## [Your instructions]
Please retype the entries below word for word, passing over every picture.

::: Task inputs :::

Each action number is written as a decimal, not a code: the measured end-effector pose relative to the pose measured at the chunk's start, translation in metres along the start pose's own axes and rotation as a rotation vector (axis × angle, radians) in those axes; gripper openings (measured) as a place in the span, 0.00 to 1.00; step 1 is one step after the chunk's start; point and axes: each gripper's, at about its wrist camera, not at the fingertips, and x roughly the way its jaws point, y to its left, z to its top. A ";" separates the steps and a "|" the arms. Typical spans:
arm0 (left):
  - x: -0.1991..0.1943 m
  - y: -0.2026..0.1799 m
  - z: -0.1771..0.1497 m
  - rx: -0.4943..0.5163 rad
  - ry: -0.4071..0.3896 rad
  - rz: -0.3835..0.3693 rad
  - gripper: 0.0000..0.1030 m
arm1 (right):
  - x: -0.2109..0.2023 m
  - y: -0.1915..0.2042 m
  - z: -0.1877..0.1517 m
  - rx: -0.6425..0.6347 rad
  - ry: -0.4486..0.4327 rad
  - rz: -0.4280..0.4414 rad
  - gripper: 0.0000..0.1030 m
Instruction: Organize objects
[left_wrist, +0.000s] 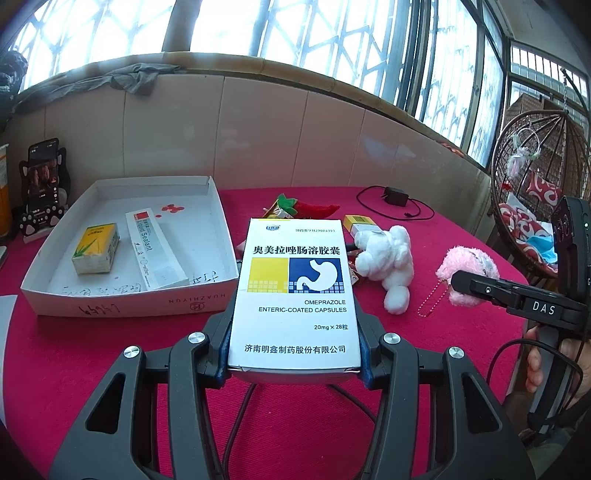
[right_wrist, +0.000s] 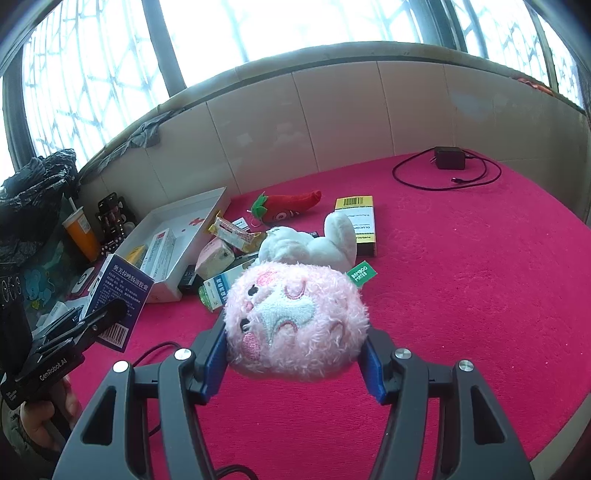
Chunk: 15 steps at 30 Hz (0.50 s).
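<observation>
My left gripper (left_wrist: 294, 343) is shut on a white omeprazole capsule box (left_wrist: 295, 280), held upright above the red tablecloth (left_wrist: 92, 362) just right of a white cardboard tray (left_wrist: 122, 299). The tray holds a small yellow-green box (left_wrist: 96, 248) and a Liquid Sealant box (left_wrist: 155, 251). My right gripper (right_wrist: 295, 354) is shut on a round pink plush toy (right_wrist: 295, 321), its blue pads (right_wrist: 214, 354) pressing both sides. In the right wrist view the left gripper (right_wrist: 107, 317) and its box (right_wrist: 118, 291) show at the left, near the tray (right_wrist: 184, 266).
A white plush (right_wrist: 314, 247), a red chili plush (right_wrist: 288, 206), a yellow-black box (right_wrist: 360, 221) and several small packets lie mid-table. A black charger (right_wrist: 448, 158) with its cable lies at the back. A phone on a stand (left_wrist: 42, 181) and an orange cup (right_wrist: 79, 232) stand left; a wicker chair (left_wrist: 535, 184) hangs right.
</observation>
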 end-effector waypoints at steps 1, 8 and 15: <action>0.000 0.001 -0.001 -0.002 0.001 0.001 0.49 | 0.000 0.001 0.000 -0.002 -0.001 0.002 0.59; -0.002 0.006 -0.001 -0.018 -0.005 0.003 0.49 | -0.004 0.009 0.001 -0.026 -0.013 0.015 0.59; -0.004 0.010 -0.002 -0.032 -0.009 0.008 0.49 | -0.004 0.016 0.001 -0.050 -0.009 0.021 0.59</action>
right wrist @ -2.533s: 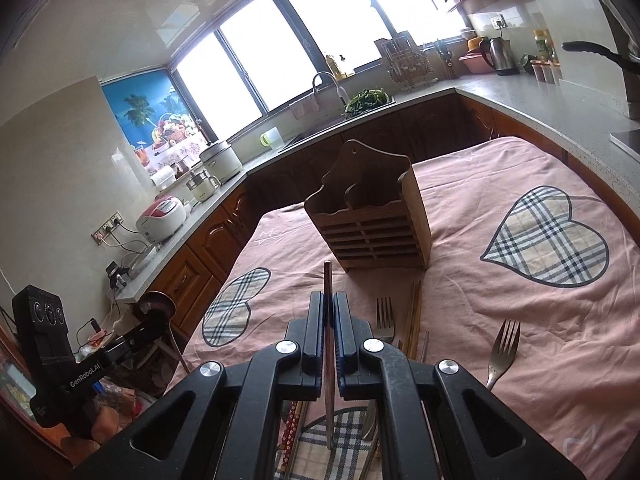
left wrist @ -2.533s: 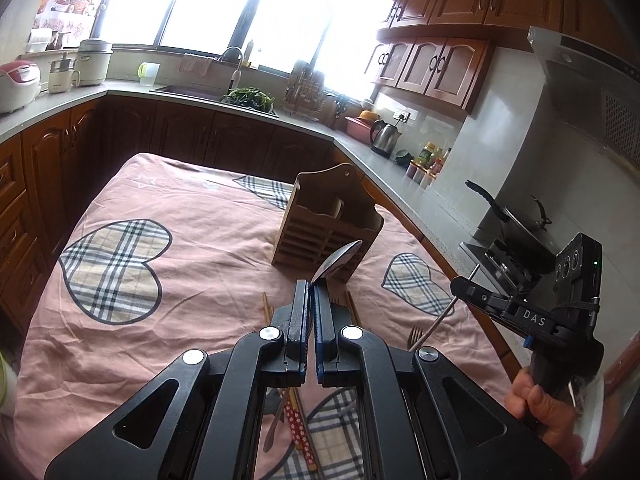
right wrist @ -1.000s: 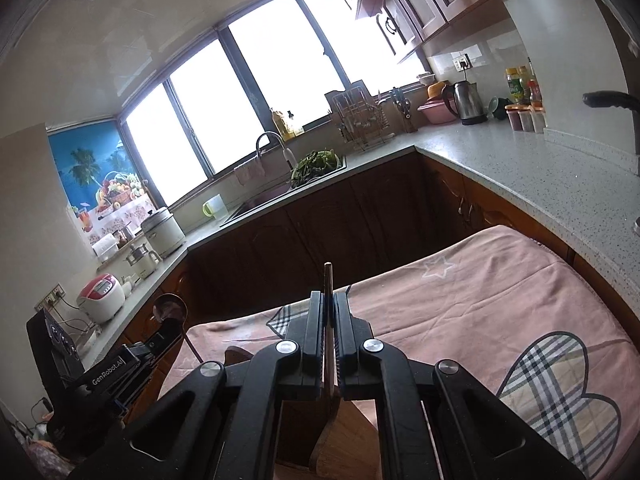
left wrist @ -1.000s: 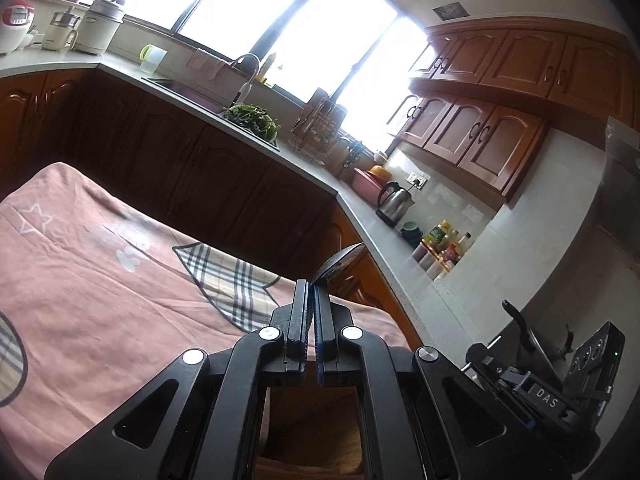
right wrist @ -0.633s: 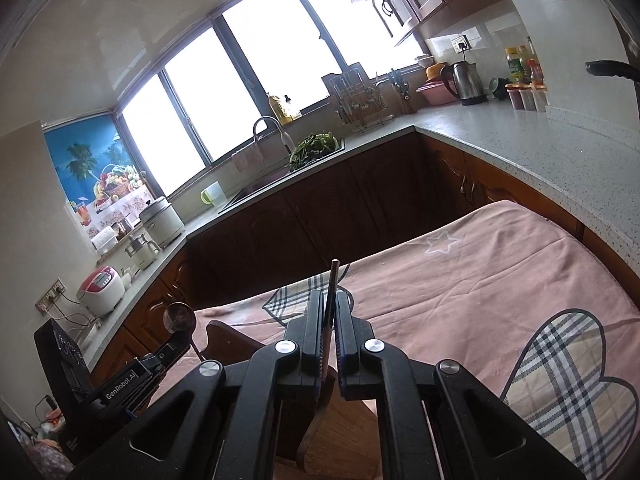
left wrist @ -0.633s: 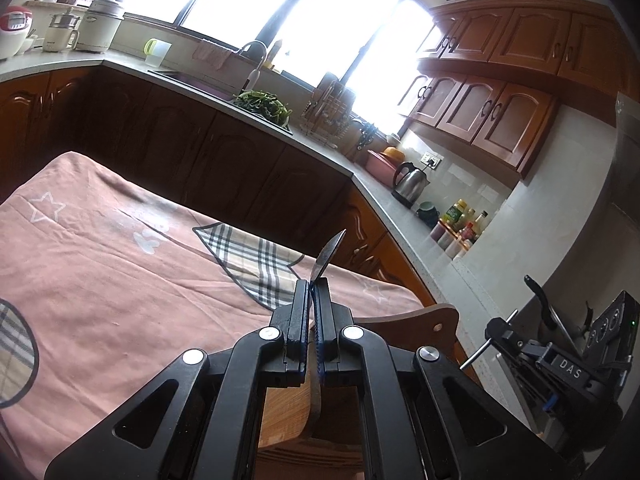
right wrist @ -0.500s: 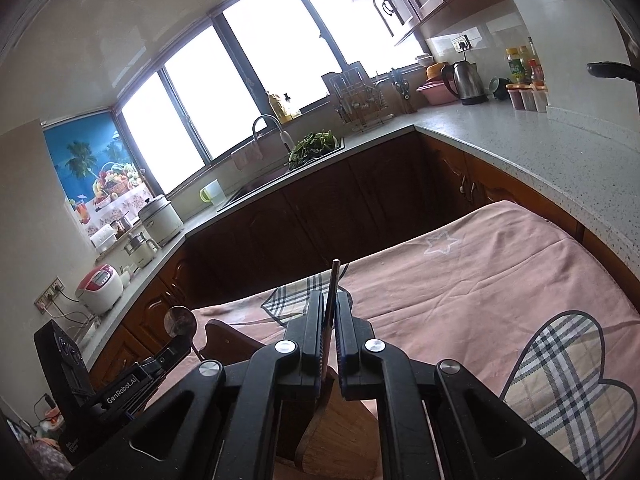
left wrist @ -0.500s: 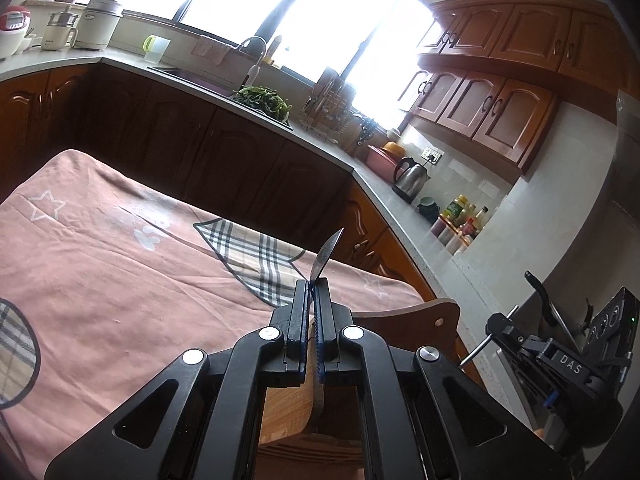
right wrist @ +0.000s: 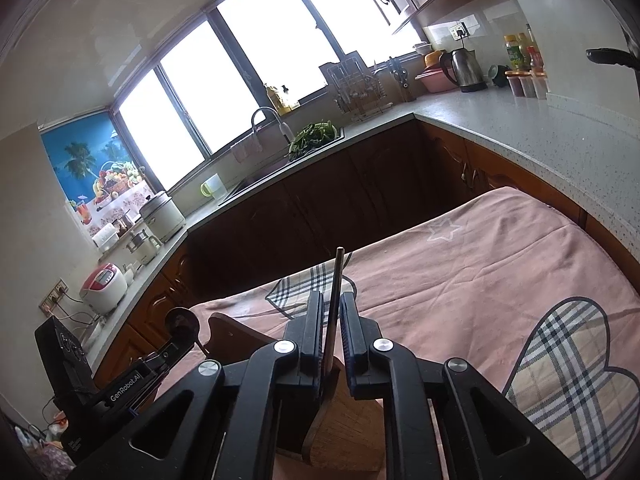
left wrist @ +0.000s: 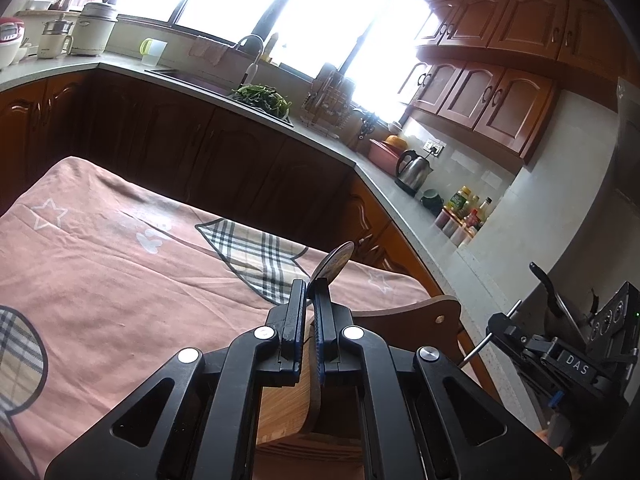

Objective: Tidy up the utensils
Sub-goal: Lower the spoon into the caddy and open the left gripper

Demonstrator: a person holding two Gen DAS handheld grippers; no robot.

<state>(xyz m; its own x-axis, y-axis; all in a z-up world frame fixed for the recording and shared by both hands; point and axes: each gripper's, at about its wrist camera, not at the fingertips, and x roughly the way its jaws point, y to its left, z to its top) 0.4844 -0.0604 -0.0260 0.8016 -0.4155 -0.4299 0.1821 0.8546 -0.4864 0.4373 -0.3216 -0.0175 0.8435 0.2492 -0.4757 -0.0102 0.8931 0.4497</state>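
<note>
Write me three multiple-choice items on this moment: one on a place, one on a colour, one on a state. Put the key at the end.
1. Where does the wooden holder stand?
A. On the counter by the sink
B. On the table, right below the left gripper
C. On the floor

2. What colour is the tablecloth?
A. Blue with stripes
B. Plain green
C. Pink with plaid hearts

3. How does the spoon stand at the left gripper?
A. Bowl up, above the gripper's tips
B. Bowl down, inside the holder
C. Lying flat on the cloth

Key: 1 B, since the holder's wooden back and slots show just under and behind the fingers. 2 C, since the cloth is pink with checked heart patches. 3 A, since the spoon's bowl rises above the finger ends against the cabinets.
</note>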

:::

## [Solved problem]
Each action number is written as a decimal, not a code: the measured end-effector pose relative to the pose measured at the chunk's start, translation in metres along the start pose's own axes and rotation as a rotation vector (axis × angle, radians) in those axes; gripper openings (measured) as a place in the span, 0.00 to 1.00; step 1 is one step after the chunk's start; point and axes: each gripper's, at about its wrist camera, not at the fingertips, and x roughly the way its jaws point, y to its left, z to its top. A ";" separates the steps and a "|" the arms. Typical spans:
arm0 (left):
  - x: -0.1991..0.1943 m
  - y: -0.2026..0.1799 m
  - z: -0.1771..0.1497 m
  - rx: -0.4943..0.5163 rad
  - ry: -0.4071..0.3896 rad
  - rz: -0.3835..0.3693 rad
  - gripper: 0.0000..0.1030 m
arm1 (right):
  - x: -0.2109..0.2023 m
  - y: -0.1915..0.2042 m
  - z: -0.1877..0.1517 m
  - rx: -0.6425..0.6347 rad
  - ry: -0.4486..0.4327 rad
  - rz: -0.4280..0.4414 rad
  - gripper: 0.0000..0.1030 m
Instruction: Organize objects
[left_wrist, +0.000s] 
[right_wrist, +0.000s] 
Chunk: 15 steps at 30 Hz (0.50 s).
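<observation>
My left gripper (left_wrist: 294, 343) is shut on a white omeprazole capsule box (left_wrist: 295, 280), held upright above the red tablecloth (left_wrist: 92, 362) just right of a white cardboard tray (left_wrist: 122, 299). The tray holds a small yellow-green box (left_wrist: 96, 248) and a Liquid Sealant box (left_wrist: 155, 251). My right gripper (right_wrist: 295, 354) is shut on a round pink plush toy (right_wrist: 295, 321), its blue pads (right_wrist: 214, 354) pressing both sides. In the right wrist view the left gripper (right_wrist: 107, 317) and its box (right_wrist: 118, 291) show at the left, near the tray (right_wrist: 184, 266).
A white plush (right_wrist: 314, 247), a red chili plush (right_wrist: 288, 206), a yellow-black box (right_wrist: 360, 221) and several small packets lie mid-table. A black charger (right_wrist: 448, 158) with its cable lies at the back. A phone on a stand (left_wrist: 42, 181) and an orange cup (right_wrist: 79, 232) stand left; a wicker chair (left_wrist: 535, 184) hangs right.
</observation>
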 end-effector waypoints at steps 1, 8 and 15: <action>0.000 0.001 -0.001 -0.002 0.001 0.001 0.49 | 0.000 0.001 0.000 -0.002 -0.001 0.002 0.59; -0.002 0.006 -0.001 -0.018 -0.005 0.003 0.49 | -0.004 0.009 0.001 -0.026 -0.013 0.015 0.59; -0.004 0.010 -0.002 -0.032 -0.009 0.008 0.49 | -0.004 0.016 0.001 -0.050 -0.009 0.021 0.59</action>
right wrist @ -2.533s: 
left wrist @ -2.533s: 
right wrist @ -1.000s: 
left wrist @ -1.000s: 
right wrist @ -0.633s: 
left wrist @ -0.633s: 
right wrist @ -0.500s: 
left wrist @ -0.500s: 
right wrist @ +0.000s: 
left wrist @ +0.000s: 

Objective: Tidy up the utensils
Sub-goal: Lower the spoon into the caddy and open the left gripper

Demonstrator: a person holding two Gen DAS handheld grippers; no robot.

<state>(xyz m; its own x-axis, y-axis; all in a z-up world frame fixed for the recording and shared by both hands; point and axes: each gripper's, at about its wrist camera, not at the fingertips, and x roughly the way its jaws point, y to its left, z to its top) 0.4844 -0.0604 -0.0260 0.8016 -0.4155 -0.4299 0.1821 0.8546 -0.4864 0.4373 -0.3216 -0.0175 0.8435 0.2492 -0.4757 -0.0102 0.8931 0.4497</state>
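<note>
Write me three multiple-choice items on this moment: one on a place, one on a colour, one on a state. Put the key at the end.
1. Where does the wooden holder stand?
A. On the counter by the sink
B. On the table, right below the left gripper
C. On the floor

2. What colour is the tablecloth?
A. Blue with stripes
B. Plain green
C. Pink with plaid hearts

3. How does the spoon stand at the left gripper?
A. Bowl up, above the gripper's tips
B. Bowl down, inside the holder
C. Lying flat on the cloth

Key: 1 B, since the holder's wooden back and slots show just under and behind the fingers. 2 C, since the cloth is pink with checked heart patches. 3 A, since the spoon's bowl rises above the finger ends against the cabinets.
</note>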

This completes the output.